## WORK TO COMPLETE:
Without any of its pictures, the listing below should be output exactly.

## DATASET SECTION:

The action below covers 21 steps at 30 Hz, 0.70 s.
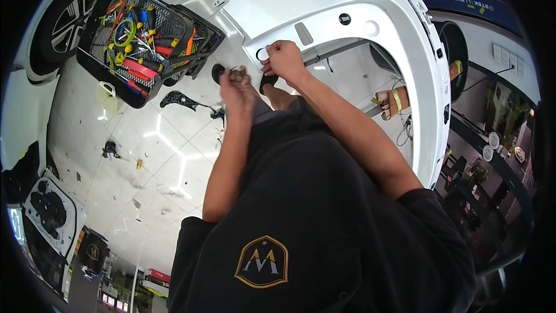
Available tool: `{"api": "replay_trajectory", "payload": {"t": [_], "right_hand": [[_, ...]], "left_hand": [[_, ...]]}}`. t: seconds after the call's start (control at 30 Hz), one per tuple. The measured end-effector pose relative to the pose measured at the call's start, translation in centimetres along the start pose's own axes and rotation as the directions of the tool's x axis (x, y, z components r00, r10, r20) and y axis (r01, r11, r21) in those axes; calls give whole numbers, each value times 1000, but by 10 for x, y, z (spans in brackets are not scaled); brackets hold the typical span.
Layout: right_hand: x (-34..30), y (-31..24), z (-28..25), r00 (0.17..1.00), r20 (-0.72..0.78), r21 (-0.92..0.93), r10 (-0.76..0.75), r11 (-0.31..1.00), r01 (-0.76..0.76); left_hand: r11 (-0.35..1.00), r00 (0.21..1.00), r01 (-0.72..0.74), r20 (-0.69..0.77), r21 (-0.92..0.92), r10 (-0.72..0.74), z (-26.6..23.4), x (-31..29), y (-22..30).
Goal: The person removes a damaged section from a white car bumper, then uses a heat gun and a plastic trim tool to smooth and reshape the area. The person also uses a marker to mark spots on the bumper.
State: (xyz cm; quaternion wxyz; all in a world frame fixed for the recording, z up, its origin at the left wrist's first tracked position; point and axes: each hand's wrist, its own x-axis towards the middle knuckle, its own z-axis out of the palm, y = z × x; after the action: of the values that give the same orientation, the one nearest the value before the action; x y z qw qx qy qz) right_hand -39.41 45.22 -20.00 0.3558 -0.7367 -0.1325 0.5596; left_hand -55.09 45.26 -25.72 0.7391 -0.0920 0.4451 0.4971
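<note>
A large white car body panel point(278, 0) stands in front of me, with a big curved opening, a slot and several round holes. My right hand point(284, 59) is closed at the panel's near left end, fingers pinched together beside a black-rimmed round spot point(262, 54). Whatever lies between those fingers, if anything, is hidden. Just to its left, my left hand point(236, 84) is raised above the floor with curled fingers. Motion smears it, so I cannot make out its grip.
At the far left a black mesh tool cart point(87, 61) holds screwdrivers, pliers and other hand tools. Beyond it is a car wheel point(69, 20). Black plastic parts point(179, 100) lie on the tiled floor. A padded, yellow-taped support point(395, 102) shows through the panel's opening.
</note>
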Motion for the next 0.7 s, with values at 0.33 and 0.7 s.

## ANSWER BELOW:
The action below covers 21 steps at 30 Hz, 0.70 s.
Available tool: `{"api": "replay_trajectory", "payload": {"t": [_], "right_hand": [[_, ...]], "left_hand": [[_, ...]]}}`. t: seconds after the call's start (control at 30 Hz), one per tuple. The measured end-effector pose relative to the pose measured at the call's start, translation in centimetres along the start pose's own axes and rotation as the directions of the tool's x axis (x, y, z components r00, r10, r20) and y axis (r01, r11, r21) in those axes; calls give whole numbers, each value times 1000, but by 10 for x, y, z (spans in brackets are not scaled); brackets hold the typical span.
Layout: right_hand: x (-34..30), y (-31..24), z (-28..25), r00 (0.17..1.00), r20 (-0.72..0.78), r21 (-0.92..0.93), r10 (-0.76..0.75), r11 (-0.31..1.00), r01 (-0.76..0.76); left_hand: r11 (-0.35..1.00), r00 (0.21..1.00), r01 (-0.72..0.74), r20 (-0.69..0.77), r21 (-0.92..0.92), r10 (-0.72..0.74), z (-26.6..23.4), x (-31..29), y (-22..30).
Goal: The person removes a damaged section from a white car bumper, then uses a heat gun and a plastic trim tool to smooth and reshape the area. The person also uses a marker to mark spots on the bumper.
State: (xyz cm; quaternion wxyz; all in a world frame fixed for the recording, z up, its origin at the left wrist's first tracked position; point and axes: each hand's wrist, its own x-axis towards the middle knuckle, its own z-axis out of the palm, y = z × x; after the action: of the values that give the same orientation, the one nearest the value before the action; x y z qw qx qy qz) right_hand -39.41 45.22 -20.00 0.3558 -0.7367 -0.1325 0.5596; left_hand -55.09 45.26 -25.72 0.7391 -0.0920 0.4451 0.4971
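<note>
A large white car body panel point(278, 0) stands in front of me, with a big curved opening, a slot and several round holes. My right hand point(284, 59) is closed at the panel's near left end, fingers pinched together beside a black-rimmed round spot point(262, 54). Whatever lies between those fingers, if anything, is hidden. Just to its left, my left hand point(236, 84) is raised above the floor with curled fingers. Motion smears it, so I cannot make out its grip.
At the far left a black mesh tool cart point(87, 61) holds screwdrivers, pliers and other hand tools. Beyond it is a car wheel point(69, 20). Black plastic parts point(179, 100) lie on the tiled floor. A padded, yellow-taped support point(395, 102) shows through the panel's opening.
</note>
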Motion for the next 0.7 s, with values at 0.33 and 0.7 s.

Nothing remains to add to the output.